Segment Start: Raw data

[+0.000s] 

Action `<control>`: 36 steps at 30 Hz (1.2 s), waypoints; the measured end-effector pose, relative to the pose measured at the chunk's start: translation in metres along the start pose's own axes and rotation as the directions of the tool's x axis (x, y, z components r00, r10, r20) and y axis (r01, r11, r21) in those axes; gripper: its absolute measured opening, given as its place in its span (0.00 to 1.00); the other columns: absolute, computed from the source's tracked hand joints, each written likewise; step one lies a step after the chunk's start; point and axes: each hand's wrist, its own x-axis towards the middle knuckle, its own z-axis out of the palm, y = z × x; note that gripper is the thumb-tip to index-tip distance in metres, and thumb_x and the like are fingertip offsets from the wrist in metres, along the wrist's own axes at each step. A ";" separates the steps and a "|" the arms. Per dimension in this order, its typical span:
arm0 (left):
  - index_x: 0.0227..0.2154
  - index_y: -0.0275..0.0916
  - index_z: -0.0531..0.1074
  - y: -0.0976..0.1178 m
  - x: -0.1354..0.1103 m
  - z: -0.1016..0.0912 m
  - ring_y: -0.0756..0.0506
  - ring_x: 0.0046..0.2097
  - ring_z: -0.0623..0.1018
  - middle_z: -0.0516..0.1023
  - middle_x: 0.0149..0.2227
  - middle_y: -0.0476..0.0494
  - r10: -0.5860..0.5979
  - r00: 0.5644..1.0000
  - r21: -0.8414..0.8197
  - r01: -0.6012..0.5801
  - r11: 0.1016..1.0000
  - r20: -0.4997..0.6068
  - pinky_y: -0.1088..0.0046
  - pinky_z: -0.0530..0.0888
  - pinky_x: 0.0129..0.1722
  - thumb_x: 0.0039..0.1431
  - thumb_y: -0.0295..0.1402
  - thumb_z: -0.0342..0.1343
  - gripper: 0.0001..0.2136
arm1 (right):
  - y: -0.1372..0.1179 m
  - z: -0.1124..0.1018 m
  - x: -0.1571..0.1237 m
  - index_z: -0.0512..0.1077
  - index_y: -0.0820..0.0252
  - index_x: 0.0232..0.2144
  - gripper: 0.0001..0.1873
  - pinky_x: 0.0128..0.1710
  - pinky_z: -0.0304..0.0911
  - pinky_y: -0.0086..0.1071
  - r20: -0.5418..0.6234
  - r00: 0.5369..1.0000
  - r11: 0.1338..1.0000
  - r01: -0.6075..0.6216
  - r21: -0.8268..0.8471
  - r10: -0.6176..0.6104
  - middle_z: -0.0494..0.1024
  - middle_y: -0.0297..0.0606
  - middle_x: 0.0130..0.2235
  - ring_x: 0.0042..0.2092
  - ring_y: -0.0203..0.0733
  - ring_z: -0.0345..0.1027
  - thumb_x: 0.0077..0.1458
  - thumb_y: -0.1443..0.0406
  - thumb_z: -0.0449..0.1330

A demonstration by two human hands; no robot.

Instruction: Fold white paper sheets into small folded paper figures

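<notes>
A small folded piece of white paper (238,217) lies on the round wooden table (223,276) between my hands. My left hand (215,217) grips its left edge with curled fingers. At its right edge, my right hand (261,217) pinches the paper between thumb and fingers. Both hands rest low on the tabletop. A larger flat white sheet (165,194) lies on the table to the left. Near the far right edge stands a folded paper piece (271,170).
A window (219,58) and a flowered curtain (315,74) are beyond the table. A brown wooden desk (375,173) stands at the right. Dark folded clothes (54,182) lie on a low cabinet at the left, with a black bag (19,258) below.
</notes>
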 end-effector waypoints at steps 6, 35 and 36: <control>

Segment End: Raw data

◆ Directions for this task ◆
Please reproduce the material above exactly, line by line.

◆ Finished task ◆
[+0.000s] 

Action `<control>`: 36 steps at 30 Hz (1.2 s), waypoints; the measured end-effector pose, relative to the pose measured at the chunk's start: translation in metres along the start pose's own axes and rotation as the directions of the tool's x axis (x, y, z components r00, r10, r20) and y axis (r01, r11, r21) in those axes; gripper: its absolute measured opening, given as its place in its span (0.00 to 1.00); the other columns: absolute, computed from the source's tracked hand joints, each written likewise; step one lies a step after the chunk's start; point and axes: each hand's wrist, its own x-axis towards the middle knuckle, its own z-axis out of the palm, y = z × x; note that gripper is the thumb-tip to index-tip distance in metres, and thumb_x and the like are fingertip offsets from the wrist in metres, along the wrist's own axes at each step. A ";" separates the steps and a "|" the arms. Per dimension in this order, its typical span:
arm0 (left):
  - index_x: 0.0227..0.2154
  - index_y: -0.0275..0.0916
  - index_z: -0.0531..0.1074
  - y: -0.0976..0.1178 m
  - x: -0.1354..0.1103 m
  - z: -0.1016..0.0912 m
  - ring_y: -0.0756..0.0506
  - ring_x: 0.0046..0.2097
  - ring_z: -0.0623..0.1018
  - middle_z: -0.0516..0.1023
  - middle_x: 0.0149..0.2227
  - middle_y: -0.0476..0.0494
  - r10: -0.5860..0.5979
  - r00: 0.5644..1.0000
  - r21: -0.8414..0.8197
  - r01: -0.6012..0.5801
  - r11: 0.1016..1.0000
  - r20: -0.4997..0.6068
  - pinky_y: -0.1088..0.0046
  - pinky_z: -0.0530..0.0888
  - pinky_x: 0.0129..0.1722
  - thumb_x: 0.0039..0.1431
  - thumb_y: -0.0295..0.1402
  - thumb_z: -0.0342..0.1343
  - gripper: 0.0001..0.2136
arm1 (right):
  - y: -0.1372..0.1179 m
  - z: -0.1124..0.1018 m
  - x: -0.1571..0.1237 m
  - index_z: -0.0512..0.1077
  - index_y: -0.0820..0.0252
  - index_x: 0.0232..0.2144
  - gripper: 0.0001..0.1873
  - pinky_x: 0.0128..0.1710
  - pinky_z: -0.0304..0.0911
  - pinky_y: -0.0086..0.1071
  - r20: -0.5418..0.6234
  - r00: 0.5369..1.0000
  - r11: 0.1338..1.0000
  - r01: -0.6075..0.6216
  - r21: -0.8268..0.8471
  - r10: -0.6176..0.6104
  - middle_z: -0.0494..0.1024
  - middle_y: -0.0297..0.0606
  - middle_x: 0.0130..0.2235
  - ring_x: 0.0042..0.2092
  - ring_y: -0.0203..0.0733
  - ring_z: -0.0345..0.1027
  - thumb_x: 0.0077..0.1458
  - thumb_y: -0.1443..0.0406
  - thumb_z: -0.0449..0.1330

A demonstration by two human hands; no robot.

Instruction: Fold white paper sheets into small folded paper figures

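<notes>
A small folded piece of white paper (238,217) lies on the round wooden table (223,276) between my hands. My left hand (215,217) grips its left edge with curled fingers. At its right edge, my right hand (261,217) pinches the paper between thumb and fingers. Both hands rest low on the tabletop. A larger flat white sheet (165,194) lies on the table to the left. Near the far right edge stands a folded paper piece (271,170).
A window (219,58) and a flowered curtain (315,74) are beyond the table. A brown wooden desk (375,173) stands at the right. Dark folded clothes (54,182) lie on a low cabinet at the left, with a black bag (19,258) below.
</notes>
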 end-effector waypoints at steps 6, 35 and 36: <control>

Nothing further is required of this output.